ACTIVITY: There is one span to output from the data below: the lines starting at the line with "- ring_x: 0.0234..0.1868" and ending at the line with "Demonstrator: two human". Output it exactly, ends included, nothing more.

DATASET SECTION:
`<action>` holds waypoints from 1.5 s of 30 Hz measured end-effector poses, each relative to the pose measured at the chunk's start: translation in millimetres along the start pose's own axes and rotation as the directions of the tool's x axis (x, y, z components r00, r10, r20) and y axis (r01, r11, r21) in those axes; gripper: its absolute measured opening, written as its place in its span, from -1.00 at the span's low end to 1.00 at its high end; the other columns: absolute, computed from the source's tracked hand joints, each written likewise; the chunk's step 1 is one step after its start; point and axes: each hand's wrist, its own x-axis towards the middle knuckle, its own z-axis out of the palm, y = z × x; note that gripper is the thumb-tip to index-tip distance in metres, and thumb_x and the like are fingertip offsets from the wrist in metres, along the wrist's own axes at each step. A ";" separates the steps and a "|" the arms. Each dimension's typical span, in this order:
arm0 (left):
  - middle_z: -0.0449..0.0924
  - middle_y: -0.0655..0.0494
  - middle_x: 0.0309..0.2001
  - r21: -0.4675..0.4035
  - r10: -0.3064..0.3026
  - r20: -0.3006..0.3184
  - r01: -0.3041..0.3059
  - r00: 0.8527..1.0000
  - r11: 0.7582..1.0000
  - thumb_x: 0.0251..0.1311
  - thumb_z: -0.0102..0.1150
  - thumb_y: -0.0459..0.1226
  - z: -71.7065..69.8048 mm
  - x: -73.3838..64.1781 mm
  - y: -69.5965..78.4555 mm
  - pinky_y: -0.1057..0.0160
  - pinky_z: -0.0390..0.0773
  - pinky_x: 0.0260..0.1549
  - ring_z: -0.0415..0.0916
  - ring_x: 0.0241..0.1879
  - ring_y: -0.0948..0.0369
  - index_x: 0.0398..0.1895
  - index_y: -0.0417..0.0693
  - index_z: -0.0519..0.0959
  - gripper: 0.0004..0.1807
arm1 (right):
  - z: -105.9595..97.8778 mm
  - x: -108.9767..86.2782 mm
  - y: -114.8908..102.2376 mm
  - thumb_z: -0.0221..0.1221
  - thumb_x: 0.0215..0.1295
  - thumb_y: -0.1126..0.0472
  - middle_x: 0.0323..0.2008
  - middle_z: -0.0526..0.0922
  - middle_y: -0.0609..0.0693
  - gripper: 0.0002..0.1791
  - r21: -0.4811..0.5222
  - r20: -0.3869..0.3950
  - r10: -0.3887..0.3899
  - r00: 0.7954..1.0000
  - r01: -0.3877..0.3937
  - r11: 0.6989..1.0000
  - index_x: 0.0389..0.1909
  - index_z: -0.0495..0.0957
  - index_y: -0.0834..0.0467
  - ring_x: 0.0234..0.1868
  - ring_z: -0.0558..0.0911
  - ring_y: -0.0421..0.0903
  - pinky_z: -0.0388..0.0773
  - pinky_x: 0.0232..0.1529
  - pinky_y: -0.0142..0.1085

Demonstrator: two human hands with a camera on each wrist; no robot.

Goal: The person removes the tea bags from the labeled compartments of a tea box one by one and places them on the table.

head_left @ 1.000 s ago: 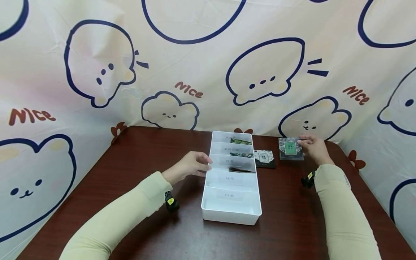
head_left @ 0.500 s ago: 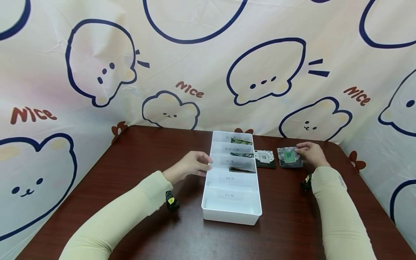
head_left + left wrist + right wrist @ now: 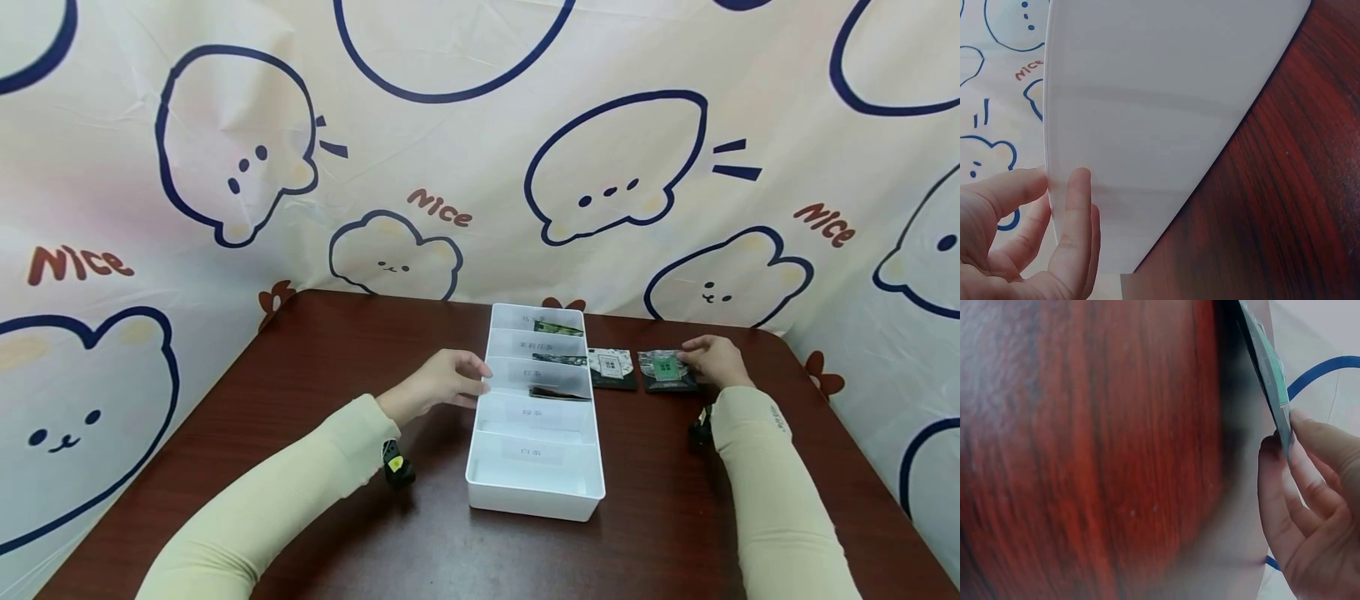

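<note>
A long white box [image 3: 536, 508] with several labelled compartments stands in the middle of the table. My left hand [image 3: 435, 387] touches its left side; in the left wrist view the fingertips [image 3: 1079, 178] lie against the outer wall and rim, fairly straight. To the right of the box, my right hand [image 3: 716, 361] pinches the right edge of a dark tea sachet [image 3: 666, 371] with a green label. The right wrist view shows this sachet [image 3: 1269, 375] edge-on between thumb and fingers, tilted. Another tea sachet [image 3: 611, 368], with a whitish label, lies beside the box.
Tea sachets [image 3: 558, 328] stand in the three far compartments of the box; the two near ones show only paper labels [image 3: 531, 452]. The dark red wooden table [image 3: 360, 333] ends at a patterned cloth backdrop [image 3: 480, 167] behind and at the sides.
My right hand has brought the green-labelled sachet lower and a little left, down near the table beside the other sachet. The left hand and the box have stayed in place.
</note>
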 end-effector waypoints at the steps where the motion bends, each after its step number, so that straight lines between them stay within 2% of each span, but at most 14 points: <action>1: 0.50 -0.12 -0.12 -0.005 0.001 0.003 -0.001 1.000 1.000 0.13 0.28 -0.47 0.0 0.1 0.2 0.08 0.71 -0.19 0.63 -0.27 0.11 -0.10 -0.29 0.56 -0.74 | 0.3 0.0 0.6 0.13 0.37 0.15 -0.04 0.56 0.33 -0.52 -0.001 -0.004 -0.005 1.000 0.005 1.000 0.17 0.40 0.40 -0.06 0.60 0.15 0.70 -0.20 -0.09; 6: 0.49 -0.13 -0.11 -0.010 0.002 0.008 -0.002 1.000 1.000 0.12 0.28 -0.48 0.4 0.2 1.0 0.07 0.70 -0.19 0.63 -0.28 0.12 -0.10 -0.30 0.56 -0.74 | 1.8 0.3 1.9 0.14 0.37 0.15 0.06 0.50 0.40 -0.52 0.004 -0.017 0.011 1.000 -0.011 1.000 0.16 0.41 0.40 0.00 0.58 0.24 0.70 -0.18 -0.08; 9: 0.49 -0.13 -0.11 -0.009 -0.001 0.007 0.001 1.000 1.000 0.12 0.28 -0.48 0.7 0.9 0.5 0.07 0.70 -0.18 0.63 -0.27 0.12 -0.10 -0.30 0.56 -0.74 | 3.6 1.7 2.9 0.15 0.36 0.15 0.10 0.47 0.40 -0.52 0.010 -0.021 0.029 0.999 -0.029 1.000 0.16 0.42 0.40 0.01 0.58 0.22 0.71 -0.19 -0.10; 16: 0.50 -0.13 -0.10 0.003 -0.005 -0.003 0.005 1.000 1.000 0.12 0.29 -0.47 0.8 1.3 -0.6 0.08 0.71 -0.20 0.63 -0.27 0.11 -0.11 -0.28 0.57 -0.76 | 5.6 1.9 4.1 0.18 0.33 0.15 0.07 0.51 0.39 -0.52 0.028 -0.031 0.046 0.998 -0.046 0.999 0.14 0.44 0.40 -0.13 0.65 0.08 0.72 -0.23 -0.15; 28: 0.50 -0.13 -0.11 0.003 0.002 -0.007 -0.002 1.000 1.000 0.11 0.30 -0.47 1.4 1.8 -1.5 0.04 0.70 -0.18 0.63 -0.28 0.10 -0.13 -0.26 0.58 -0.76 | 4.5 -1.1 2.7 0.15 0.35 0.18 0.08 0.48 0.39 -0.53 0.037 -0.032 0.060 0.998 -0.059 0.998 0.15 0.43 0.41 -0.08 0.62 0.13 0.72 -0.23 -0.18; 35: 0.50 -0.13 -0.11 0.009 0.007 -0.008 -0.007 1.000 1.000 0.12 0.29 -0.47 1.5 1.3 -0.9 0.05 0.70 -0.19 0.63 -0.28 0.11 -0.12 -0.27 0.57 -0.76 | 2.4 -0.6 3.7 0.16 0.34 0.16 0.05 0.50 0.36 -0.52 0.041 -0.028 0.053 0.998 -0.051 0.998 0.14 0.44 0.40 -0.16 0.62 0.04 0.72 -0.24 -0.18; 40: 0.51 -0.13 -0.12 0.012 0.011 -0.009 -0.010 1.000 1.000 0.12 0.29 -0.47 1.5 1.9 -1.8 0.07 0.71 -0.20 0.63 -0.27 0.11 -0.11 -0.28 0.57 -0.75 | 0.7 -0.6 -2.7 0.15 0.37 0.05 0.03 0.52 0.32 -0.50 0.048 -0.057 0.022 0.998 -0.020 0.999 0.13 0.45 0.36 -0.17 0.62 0.04 0.71 -0.25 -0.20; 42: 0.51 -0.13 -0.12 0.010 0.010 -0.006 -0.010 1.000 1.000 0.11 0.30 -0.47 1.6 2.3 -2.4 0.08 0.71 -0.20 0.63 -0.27 0.10 -0.11 -0.29 0.57 -0.75 | 0.0 -1.1 -9.1 0.12 0.38 -0.01 0.05 0.52 0.30 -0.47 0.062 -0.060 -0.007 0.998 0.011 0.998 0.15 0.45 0.33 -0.12 0.62 0.05 0.71 -0.22 -0.21; 45: 0.51 -0.13 -0.13 0.011 0.012 -0.004 -0.012 1.000 1.000 0.11 0.30 -0.47 1.3 1.9 -2.7 0.07 0.71 -0.20 0.63 -0.27 0.10 -0.11 -0.29 0.57 -0.74 | -1.5 -3.6 -23.3 0.10 0.37 -0.11 0.05 0.53 0.24 -0.41 0.101 -0.056 -0.070 0.996 0.075 0.992 0.18 0.43 0.28 -0.13 0.62 -0.04 0.70 -0.14 -0.20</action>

RESULT OF THE TASK:
  - ring_x: 0.0234..0.1868
  - ring_z: -0.0558..0.0911
  - ring_y: -0.0421..0.0903
  - pinky_z: -0.0388..0.0773
  - pinky_x: 0.0232..0.1529
  - pinky_y: -0.0142..0.1085

Demonstrator: two human hands with a camera on each wrist; no robot.

The response is finished, and the exercise is complete.